While these high bypass engines are designed and certified to keep running after experiencing certain types of bird strike, the effect on two engines concerns have been voiced about the contribution of certification to the mitigation of the risk hazardous bird strike in the two engine case.

This from Sky Library:
https://skybrary.aero/articles/aircr...nue%20to%20fly .

" A number of concerns have been quite widely voiced about the contribution of certification to the mitigation of the risk of hazardous bird strikes:

• The case of bird ingestion into more than one engine at the same time is not addressed directly and it is clearly extremely difficult to meaningfully estimate the probability of such an occurrence. However, it has been observed that, since some of the current standards only require that a damaged engine can be safely shut down, this circumstance should be more fully considered when determining the acceptable outcome of ingestion into single engines, especially for the twin engine case.
• It has been noted that the potential effects of bird strikes on modern electronic flight control systems and flight deck instrument displays have not yet been fully assessed.

Maybe someone can do some video enhancing of this image as others have done with the audio enhancement to give strong probability of RAT deployment.

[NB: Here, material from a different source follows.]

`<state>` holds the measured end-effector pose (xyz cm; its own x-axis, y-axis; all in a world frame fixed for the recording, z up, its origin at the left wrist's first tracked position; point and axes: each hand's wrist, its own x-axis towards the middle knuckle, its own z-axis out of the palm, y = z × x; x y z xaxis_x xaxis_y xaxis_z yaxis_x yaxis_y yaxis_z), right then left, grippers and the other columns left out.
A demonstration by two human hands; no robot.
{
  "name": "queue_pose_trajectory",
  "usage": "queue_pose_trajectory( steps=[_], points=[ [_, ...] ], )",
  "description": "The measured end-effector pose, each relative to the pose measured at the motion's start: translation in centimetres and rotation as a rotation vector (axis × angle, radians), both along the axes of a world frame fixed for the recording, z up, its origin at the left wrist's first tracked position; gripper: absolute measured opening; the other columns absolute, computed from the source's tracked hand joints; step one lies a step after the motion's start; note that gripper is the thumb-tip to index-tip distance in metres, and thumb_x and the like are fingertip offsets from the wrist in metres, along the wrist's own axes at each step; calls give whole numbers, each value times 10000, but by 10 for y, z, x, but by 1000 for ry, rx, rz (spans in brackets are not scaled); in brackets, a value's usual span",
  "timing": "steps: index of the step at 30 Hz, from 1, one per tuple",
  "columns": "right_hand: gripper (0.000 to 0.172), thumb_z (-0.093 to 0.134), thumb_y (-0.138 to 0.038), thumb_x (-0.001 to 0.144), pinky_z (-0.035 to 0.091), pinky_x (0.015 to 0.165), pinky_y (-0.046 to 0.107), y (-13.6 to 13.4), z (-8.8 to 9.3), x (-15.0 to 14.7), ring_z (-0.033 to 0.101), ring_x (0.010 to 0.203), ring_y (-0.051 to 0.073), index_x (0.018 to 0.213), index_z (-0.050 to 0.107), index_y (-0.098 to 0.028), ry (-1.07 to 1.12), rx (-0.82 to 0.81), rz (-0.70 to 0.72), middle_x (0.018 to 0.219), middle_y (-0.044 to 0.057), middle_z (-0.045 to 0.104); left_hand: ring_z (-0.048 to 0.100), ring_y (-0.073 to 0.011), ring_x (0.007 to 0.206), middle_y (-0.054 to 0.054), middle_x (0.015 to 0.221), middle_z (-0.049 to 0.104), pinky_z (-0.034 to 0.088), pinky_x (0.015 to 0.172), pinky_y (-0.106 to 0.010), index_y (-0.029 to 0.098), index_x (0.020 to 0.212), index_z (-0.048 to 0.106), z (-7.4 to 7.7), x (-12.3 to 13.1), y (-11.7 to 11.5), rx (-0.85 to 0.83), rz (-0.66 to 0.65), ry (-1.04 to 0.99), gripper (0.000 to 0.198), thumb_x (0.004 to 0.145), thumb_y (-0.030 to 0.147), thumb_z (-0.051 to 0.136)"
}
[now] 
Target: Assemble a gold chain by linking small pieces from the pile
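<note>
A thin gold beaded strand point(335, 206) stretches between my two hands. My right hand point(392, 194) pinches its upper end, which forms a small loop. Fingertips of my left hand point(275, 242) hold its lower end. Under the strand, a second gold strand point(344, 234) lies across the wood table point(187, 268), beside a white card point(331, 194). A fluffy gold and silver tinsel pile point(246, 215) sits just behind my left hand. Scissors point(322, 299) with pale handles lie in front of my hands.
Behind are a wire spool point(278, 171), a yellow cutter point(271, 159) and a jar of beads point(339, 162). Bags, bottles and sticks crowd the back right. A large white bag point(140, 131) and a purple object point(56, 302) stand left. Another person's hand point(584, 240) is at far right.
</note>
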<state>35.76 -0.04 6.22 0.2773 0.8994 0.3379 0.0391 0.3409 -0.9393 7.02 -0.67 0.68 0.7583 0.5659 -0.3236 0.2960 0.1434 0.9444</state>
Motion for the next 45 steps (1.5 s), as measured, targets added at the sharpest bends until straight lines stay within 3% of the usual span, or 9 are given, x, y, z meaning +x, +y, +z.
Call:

If my suggestion can be corroborated at all, then the question of what happened next becomes somewhat easier to answer. Perhaps neither engine stopped running but they did so with limited thrust? If anything from the pilots mayday call can believed, it wasn't engines shut down..it was no thrust. So why did the RAT deploy? Cant answer that. And, I cant imagine it would be manually deployed if both engines were still running.
However, TDR did say.

"On the 767 and 747-400, when you shutdown an engine and the IDG goes offline, there is a momentary 'glitch' in the electrical power system as it reconfigures for the available power source - this is why you see the flight deck displays flicker and return, and the cabin lights momentarily flicker."

Startle factor that electrically systems were about to fail? Manually deploy RAT?

Edit: I might add, they would have found remains on the runway if this did indeed happen. But we have heard anything from anybody?